- [WHAT YOU HAVE TO DO] Set down, please, exactly the lines below that run from the line with "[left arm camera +" to the line with "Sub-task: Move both", both lines included.

Excerpts from a dataset:
=====
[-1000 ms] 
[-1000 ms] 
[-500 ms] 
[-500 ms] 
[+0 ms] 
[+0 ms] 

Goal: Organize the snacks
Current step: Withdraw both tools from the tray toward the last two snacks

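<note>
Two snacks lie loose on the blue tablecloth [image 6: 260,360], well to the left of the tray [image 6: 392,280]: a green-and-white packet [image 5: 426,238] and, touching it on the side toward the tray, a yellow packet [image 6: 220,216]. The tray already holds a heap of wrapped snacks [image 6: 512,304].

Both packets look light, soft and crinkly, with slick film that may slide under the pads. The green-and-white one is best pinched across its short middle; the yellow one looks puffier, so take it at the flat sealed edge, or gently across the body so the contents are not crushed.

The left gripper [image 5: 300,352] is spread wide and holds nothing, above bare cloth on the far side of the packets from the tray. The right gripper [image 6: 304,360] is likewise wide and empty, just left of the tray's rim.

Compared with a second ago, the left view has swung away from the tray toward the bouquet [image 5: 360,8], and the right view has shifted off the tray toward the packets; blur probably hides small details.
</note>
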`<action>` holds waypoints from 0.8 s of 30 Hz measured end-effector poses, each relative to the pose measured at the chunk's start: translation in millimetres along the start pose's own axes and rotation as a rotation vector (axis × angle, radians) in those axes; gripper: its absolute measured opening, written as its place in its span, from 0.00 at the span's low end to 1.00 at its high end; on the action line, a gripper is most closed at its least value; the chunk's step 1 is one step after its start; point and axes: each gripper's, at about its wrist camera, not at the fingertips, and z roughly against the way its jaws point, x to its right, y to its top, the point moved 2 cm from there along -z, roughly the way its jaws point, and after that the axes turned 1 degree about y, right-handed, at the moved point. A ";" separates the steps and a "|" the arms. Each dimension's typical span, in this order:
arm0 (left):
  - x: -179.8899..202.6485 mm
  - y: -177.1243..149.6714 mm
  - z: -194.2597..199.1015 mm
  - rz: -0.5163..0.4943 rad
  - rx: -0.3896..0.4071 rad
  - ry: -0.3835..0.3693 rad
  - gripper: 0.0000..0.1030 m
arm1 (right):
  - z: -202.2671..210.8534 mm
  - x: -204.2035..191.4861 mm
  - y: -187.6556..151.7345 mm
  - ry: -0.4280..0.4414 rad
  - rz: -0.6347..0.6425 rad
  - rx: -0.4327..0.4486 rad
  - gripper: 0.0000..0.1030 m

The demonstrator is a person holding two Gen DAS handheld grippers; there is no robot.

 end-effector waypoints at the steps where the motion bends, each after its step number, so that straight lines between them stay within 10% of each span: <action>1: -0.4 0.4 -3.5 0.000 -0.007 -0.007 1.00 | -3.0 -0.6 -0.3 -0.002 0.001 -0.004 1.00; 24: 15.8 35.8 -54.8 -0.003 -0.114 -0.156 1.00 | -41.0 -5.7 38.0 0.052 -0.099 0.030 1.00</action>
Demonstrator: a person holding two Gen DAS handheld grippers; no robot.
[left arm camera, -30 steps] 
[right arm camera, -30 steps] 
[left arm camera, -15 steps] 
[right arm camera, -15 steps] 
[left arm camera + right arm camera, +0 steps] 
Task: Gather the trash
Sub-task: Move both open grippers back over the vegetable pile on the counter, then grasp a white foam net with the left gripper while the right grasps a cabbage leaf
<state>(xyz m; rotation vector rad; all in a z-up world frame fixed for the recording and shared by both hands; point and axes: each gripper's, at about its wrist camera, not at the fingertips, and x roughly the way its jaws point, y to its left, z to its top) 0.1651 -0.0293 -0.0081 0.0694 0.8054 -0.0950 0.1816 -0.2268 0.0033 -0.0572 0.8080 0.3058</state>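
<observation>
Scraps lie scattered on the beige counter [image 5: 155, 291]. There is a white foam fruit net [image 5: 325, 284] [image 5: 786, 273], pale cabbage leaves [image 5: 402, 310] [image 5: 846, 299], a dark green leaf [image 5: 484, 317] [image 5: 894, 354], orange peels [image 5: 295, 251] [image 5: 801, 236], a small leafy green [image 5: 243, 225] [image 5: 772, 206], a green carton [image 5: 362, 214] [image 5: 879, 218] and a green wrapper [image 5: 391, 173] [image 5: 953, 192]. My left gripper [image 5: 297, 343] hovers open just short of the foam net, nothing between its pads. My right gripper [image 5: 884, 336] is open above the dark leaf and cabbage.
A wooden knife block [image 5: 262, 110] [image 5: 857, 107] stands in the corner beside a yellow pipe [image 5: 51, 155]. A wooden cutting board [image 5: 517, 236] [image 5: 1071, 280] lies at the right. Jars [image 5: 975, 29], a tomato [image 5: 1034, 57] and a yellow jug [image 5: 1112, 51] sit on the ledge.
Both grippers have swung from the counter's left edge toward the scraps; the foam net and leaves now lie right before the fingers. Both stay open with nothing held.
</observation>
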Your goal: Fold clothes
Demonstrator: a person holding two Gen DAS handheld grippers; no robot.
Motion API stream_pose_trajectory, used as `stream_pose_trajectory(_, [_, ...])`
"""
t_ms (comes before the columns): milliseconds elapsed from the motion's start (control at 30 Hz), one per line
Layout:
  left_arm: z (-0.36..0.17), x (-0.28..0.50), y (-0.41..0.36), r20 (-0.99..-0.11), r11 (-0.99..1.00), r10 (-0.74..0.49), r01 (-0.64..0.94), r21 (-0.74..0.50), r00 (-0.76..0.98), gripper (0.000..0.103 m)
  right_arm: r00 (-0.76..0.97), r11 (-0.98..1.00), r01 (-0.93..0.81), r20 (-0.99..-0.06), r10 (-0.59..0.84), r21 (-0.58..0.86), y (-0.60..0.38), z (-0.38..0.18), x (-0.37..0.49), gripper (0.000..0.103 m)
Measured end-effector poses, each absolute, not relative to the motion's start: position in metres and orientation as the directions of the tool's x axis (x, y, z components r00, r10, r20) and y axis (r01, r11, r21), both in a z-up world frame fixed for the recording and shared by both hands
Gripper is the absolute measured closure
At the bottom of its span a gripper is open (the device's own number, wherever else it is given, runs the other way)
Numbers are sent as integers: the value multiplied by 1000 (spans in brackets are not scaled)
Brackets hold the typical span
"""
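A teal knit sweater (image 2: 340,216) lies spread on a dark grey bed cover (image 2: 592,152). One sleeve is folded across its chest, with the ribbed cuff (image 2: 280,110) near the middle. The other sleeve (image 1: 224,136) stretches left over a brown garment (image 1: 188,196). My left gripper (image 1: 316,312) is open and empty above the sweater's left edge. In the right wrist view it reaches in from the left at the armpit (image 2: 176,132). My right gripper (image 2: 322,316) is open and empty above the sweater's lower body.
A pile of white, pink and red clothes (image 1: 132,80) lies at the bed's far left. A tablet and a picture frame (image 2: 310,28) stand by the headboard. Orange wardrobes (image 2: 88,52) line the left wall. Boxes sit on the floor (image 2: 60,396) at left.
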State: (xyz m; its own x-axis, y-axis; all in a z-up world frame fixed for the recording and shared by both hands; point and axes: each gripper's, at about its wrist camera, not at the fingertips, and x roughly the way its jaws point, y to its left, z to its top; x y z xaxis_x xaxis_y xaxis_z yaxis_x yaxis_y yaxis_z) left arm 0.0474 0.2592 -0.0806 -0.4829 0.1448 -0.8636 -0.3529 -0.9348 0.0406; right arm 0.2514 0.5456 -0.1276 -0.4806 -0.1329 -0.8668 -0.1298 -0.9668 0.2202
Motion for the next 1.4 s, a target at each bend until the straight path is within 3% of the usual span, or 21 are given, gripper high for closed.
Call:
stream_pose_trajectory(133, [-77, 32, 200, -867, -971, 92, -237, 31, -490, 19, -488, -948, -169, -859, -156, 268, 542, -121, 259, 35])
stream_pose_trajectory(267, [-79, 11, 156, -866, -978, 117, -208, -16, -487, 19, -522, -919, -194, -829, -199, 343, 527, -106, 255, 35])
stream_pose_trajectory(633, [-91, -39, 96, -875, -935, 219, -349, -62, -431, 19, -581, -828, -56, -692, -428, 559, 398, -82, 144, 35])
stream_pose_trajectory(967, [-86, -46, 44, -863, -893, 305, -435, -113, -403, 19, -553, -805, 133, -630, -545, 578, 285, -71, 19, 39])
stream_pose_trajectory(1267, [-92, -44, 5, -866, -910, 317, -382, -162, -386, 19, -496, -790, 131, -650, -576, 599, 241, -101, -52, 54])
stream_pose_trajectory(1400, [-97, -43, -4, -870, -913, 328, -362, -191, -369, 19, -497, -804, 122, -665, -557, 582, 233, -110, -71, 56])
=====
- [WRITTEN REPLY]
[left arm camera + right arm camera, +0 steps] 
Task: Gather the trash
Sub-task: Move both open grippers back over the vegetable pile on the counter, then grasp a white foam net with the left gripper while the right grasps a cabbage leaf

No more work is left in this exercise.